Пе-3 понравился Хамиду. Модификация Пе-двойки. Не случайно его сперва конструктор Петляков конструировал как ВИ-100, высотный истребитель. Моторы повышенной мощности. Крупнокалиберные пулеметы Березина и пушка ШВАК. В хвосте вмонтирован пулемет, из которого можно открыть огонь по прицепившемуся к хвосту «мессеру» или «фокке-вульфу», правда, огонь не прицельный, отпугивающий. Потому и прозвали летчики этот пулемет «пугачом». Вместо стрелка-радиста дополнительный бак с горючим. Изрядно, значит, увеличена дальность полета. И скорость истребительская – свыше 500 километров в час!
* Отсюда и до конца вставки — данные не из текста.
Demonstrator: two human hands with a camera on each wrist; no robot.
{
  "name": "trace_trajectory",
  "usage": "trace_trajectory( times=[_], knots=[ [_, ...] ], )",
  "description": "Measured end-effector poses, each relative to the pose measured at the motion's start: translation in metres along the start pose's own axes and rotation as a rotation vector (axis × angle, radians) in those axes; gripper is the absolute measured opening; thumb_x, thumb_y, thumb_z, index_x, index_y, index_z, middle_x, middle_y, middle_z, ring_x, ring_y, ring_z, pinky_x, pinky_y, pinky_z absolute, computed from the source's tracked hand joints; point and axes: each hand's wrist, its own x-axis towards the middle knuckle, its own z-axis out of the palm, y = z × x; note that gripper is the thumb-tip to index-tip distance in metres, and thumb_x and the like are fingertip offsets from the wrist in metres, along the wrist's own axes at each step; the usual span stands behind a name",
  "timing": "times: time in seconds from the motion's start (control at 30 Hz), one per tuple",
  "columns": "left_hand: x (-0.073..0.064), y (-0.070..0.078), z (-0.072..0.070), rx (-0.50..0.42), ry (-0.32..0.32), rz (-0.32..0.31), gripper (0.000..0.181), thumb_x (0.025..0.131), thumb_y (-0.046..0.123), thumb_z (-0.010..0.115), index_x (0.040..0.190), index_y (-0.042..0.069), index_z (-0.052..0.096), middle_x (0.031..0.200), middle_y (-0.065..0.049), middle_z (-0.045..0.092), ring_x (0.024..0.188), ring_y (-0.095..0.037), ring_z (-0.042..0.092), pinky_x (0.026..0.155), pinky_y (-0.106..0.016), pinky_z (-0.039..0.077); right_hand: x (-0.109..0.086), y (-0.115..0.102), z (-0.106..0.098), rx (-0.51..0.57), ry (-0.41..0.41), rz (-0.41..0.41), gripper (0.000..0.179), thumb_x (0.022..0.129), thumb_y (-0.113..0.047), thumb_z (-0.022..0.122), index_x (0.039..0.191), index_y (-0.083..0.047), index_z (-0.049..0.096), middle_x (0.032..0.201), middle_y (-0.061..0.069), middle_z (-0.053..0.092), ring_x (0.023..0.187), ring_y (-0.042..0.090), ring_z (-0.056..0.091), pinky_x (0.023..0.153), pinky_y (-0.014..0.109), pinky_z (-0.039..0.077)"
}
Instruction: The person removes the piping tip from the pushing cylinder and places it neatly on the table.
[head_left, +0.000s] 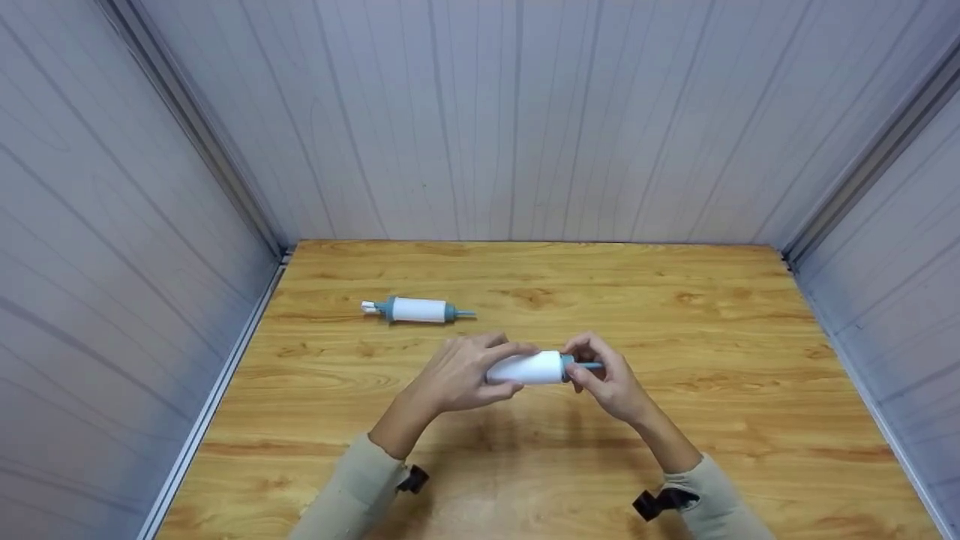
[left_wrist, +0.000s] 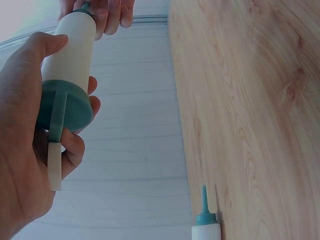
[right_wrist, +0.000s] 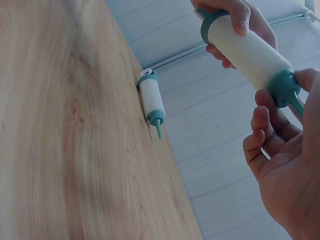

Капитан Виктор Стрельцов, командир эскадрильи Пе-3, голубоглазый шатен с орденом Красного Знамени на выцветшей защитного цвета гимнастерке, встретил Хамида приветливо.

– Подучи нас маленько, старшина, – сказал он, пожимая руку штурману. – Мы ведь сухопутчики. Все с азов начинать надо.

И сразу же исчезла скованность. Хамид рассказал о специфике полетов над морем вообще и в Баренцевом – в частности. Объяснил простейшие приемы ориентирования над открытым морем, если, скажем, начнет «играть» компас. Как на глазок определить скорость движения вражеских кораблей, другие хитрости.

– Ну а лучший учитель – практика, товарищ капитан.

Баренцево море в этот день походило с высоты на кипящую ртуть. Небо хмурилось. Хамид, сидя позади и чуть справа летчика на своем откидном сиденьи, наблюдал за сухопутным капитаном. Тот вроде держался нормально, пытался даже шутить. А лицо напряженное, какое бывает у курсантов, впервые выполняющих самостоятельный полет. И еще – инстинктивно, того не замечая, стал набирать высоту.

– Какое впечатление, товарищ капитан? – спросил Хамид.

– Нормальное. Только вот все кажется будто мотор барахлит. А вообще-то здорово! Ни разу до этого не приходилось летать «курс ноль».

– Ползем по меридиану, прямо к полюсу. Скоро вам предстоит, товарищ капитан, принимать поздравления.

– С чем?

– Потерпите немного, узнаете.

Хамид занялся штурманской линейкой, полетной картой. Некоторое время спустя торжественно объявил:

– Поздравляю вас, товарищ капитан!

– Да с чем же, с чем?

– Только что проскочили шестьдесят шесть градусов тридцать две минуты северной широты.

– Ну и?..

– Мы в Арктике. Можете теперь считать себя арктическим летчиком-истребителем.

– Вот здорово! – вырвалось у капитана. – Полетаем теперь вправо, влево по этому случаю? Приказано ведь искать фрицевы «калоши».

– Извините, товарищ капитан, но я не советовал бы пренебрежительно называть немецкие корабли – и боевые, и транспорта – «калошами». Очень больно кусаются. Даже самый замухрышистый сторожевик, если пренебрежительно к нему отнестись, таких бед понаделает! Корабельная зенитная артиллерия у немцев бьет довольно точно.

– Ну, старшина, – шутливо произнес летчик и попытался улыбнуться. – И так летишь, как Баба-яга на метле, еле душа в теле, а ты еще запугиваешь.

– Предупреждаю.

– Понятно. Так что, может, восвояси, а? Уж больно муторно мотаться над Ледовитым океаном. Я холодной воды боюсь.

– Скоро привыкнете. А нам еще лететь и лететь. За семьдесят пятую параллель. Высота пять тысяч метров – оттуда обзор замечательный. Дойдем до точки разворота, походим параллельными курсами – и назад, домой.

– Ладно. А как ведомый наш поживает? Что-то помалкивает.

– Выполняет приказ – радиомолчание. А летит, – словно его веревочкой к нам привязали.